In Part 1 of this series, we discussed AWS Lambda functions and some key metrics for monitoring them. In this post, we’ll look at using Amazon’s native tooling to query those metrics. We’ll also show you how to collect logs and traces that provide further visibility into your Lambda functions.

Amazon provides built-in monitoring functionality through CloudWatch and X-Ray. CloudWatch collects logs, metrics, and events from Lambda and other AWS services, and provides dashboards and alarms for your data. AWS X-Ray is an application performance service that enables you to trace requests as they invoke Lambda functions, so you can pinpoint and troubleshoot bottlenecks in your application workflows.

In the next few sections, we will discuss getting started with CloudWatch and X-Ray to:

  • analyze Lambda metrics and logs
  • create alarms for Lambda metrics
  • view and analyze traces

We’ll also look at how you can use the AWS Command Line Interface (CLI) to pull metric data. If you haven’t already installed the CLI, you can do so by following the steps in the documentation. Then you can configure the CLI settings for your account (e.g., AWS region, security credentials, and output format).

Analyze metrics and logs from your Lambda functions

AWS Lambda automatically collects metrics from your functions and sends them to CloudWatch—no configuration required. The CloudWatch console is the central hub for viewing data collected from all of your reporting AWS services. This is also where you can create dashboards and alarms for your services. The Lambda console is where you can manage your functions (e.g., create new functions, edit existing functions) and visualize metrics from your functions.

View metrics for functions in the AWS Lambda Console

The dashboard in the Lambda console includes graph widgets for some of the Lambda metrics discussed in Part 1 (e.g., duration, errors, and throttles) by default. You can add these graph widgets to a new or existing dashboard by clicking on the Add to dashboard button near the top of the Lambda dashboard. This enables you to build dashboards for all of your Lambda metrics.

CloudWatch divides metrics by namespace (i.e., the AWS service) and then by dimension. Metric dimensions vary depending on the namespace and enable you to filter your metrics. For example, to add additional Lambda graph widgets to your dashboard, you would select the Lambda namespace and then drill down to specific metrics by using dimensions (e.g., the function name, resource, or function version).

To get even deeper insights into your functions, you can analyze and query function logs in order to visualize trends that you may not be able to see in Lambda metrics alone.

Analyze logs with CloudWatch

AWS Lambda automatically logs all requests processed by your functions and stores this data with CloudWatch Logs. If you want to view logs for your functions, you can click on View logs in CloudWatch from the Lambda console. This will redirect you to CloudWatch, where you can view a list of all log groups created by your function, create alarms, and get additional insights into your log data.

Use AWS CloudWatch Logs Insights to analyze trends in function activity.

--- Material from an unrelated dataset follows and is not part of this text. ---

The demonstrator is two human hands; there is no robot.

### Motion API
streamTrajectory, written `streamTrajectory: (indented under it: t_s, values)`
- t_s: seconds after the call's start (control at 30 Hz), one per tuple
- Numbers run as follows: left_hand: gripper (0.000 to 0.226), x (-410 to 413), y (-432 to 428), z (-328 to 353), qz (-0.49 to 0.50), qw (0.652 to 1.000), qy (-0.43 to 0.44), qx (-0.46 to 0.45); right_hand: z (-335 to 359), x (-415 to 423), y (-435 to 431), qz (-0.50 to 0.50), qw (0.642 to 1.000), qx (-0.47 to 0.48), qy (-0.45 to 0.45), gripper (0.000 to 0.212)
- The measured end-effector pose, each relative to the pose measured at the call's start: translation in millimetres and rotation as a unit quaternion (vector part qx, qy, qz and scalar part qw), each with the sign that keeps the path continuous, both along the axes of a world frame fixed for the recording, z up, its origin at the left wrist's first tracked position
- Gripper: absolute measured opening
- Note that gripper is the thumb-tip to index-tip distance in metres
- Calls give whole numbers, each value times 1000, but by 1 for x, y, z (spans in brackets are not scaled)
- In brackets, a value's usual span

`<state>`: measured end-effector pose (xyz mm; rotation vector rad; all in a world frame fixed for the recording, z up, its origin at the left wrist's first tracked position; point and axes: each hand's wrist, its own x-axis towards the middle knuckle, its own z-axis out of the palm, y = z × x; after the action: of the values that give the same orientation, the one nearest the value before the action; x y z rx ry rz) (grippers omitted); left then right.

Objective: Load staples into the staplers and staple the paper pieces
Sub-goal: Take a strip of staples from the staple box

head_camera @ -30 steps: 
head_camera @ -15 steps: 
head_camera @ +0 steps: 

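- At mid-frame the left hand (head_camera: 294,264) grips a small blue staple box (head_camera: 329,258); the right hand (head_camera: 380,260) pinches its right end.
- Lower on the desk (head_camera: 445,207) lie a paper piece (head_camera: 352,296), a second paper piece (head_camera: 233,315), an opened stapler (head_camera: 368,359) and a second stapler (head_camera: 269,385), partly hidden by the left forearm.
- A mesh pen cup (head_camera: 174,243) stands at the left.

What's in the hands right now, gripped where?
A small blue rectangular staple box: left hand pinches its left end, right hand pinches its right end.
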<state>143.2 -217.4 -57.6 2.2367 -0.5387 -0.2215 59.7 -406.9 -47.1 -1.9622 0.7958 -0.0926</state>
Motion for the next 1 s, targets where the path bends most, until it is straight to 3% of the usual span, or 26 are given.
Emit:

CloudWatch Logs Insights enables you to use query syntax to analyze trends in function activity. For example, you can use the following query to determine if you have overprovisioned memory for a function:

filter @type = "REPORT"

| stats max(@memorySize / 1024 / 1024) as provisionedMemoryMB,

min(@maxMemoryUsed / 1024 / 1024) as smallestMemoryRequestMB,

avg(@maxMemoryUsed / 1024 / 1024) as avgMemoryUsedMB,

max(@maxMemoryUsed / 1024 / 1024) as maxMemoryUsedMB,

provisionedMemoryMB - maxMemoryUsedMB as overProvisionedMB

This query uses two log fields (@memorySize and @maxMemoryUsed) and statistical operators in order to calculate a custom overProvisionedMB value that tells you the difference between the memory size (provisioned memory) and maximum memory used. This query also includes additional fields (e.g., smallestMemoryRequestMB and avgMemoryUsedMB) to provide more context for your function’s memory usage. CloudWatch will automatically create a report that you can export to a dashboard.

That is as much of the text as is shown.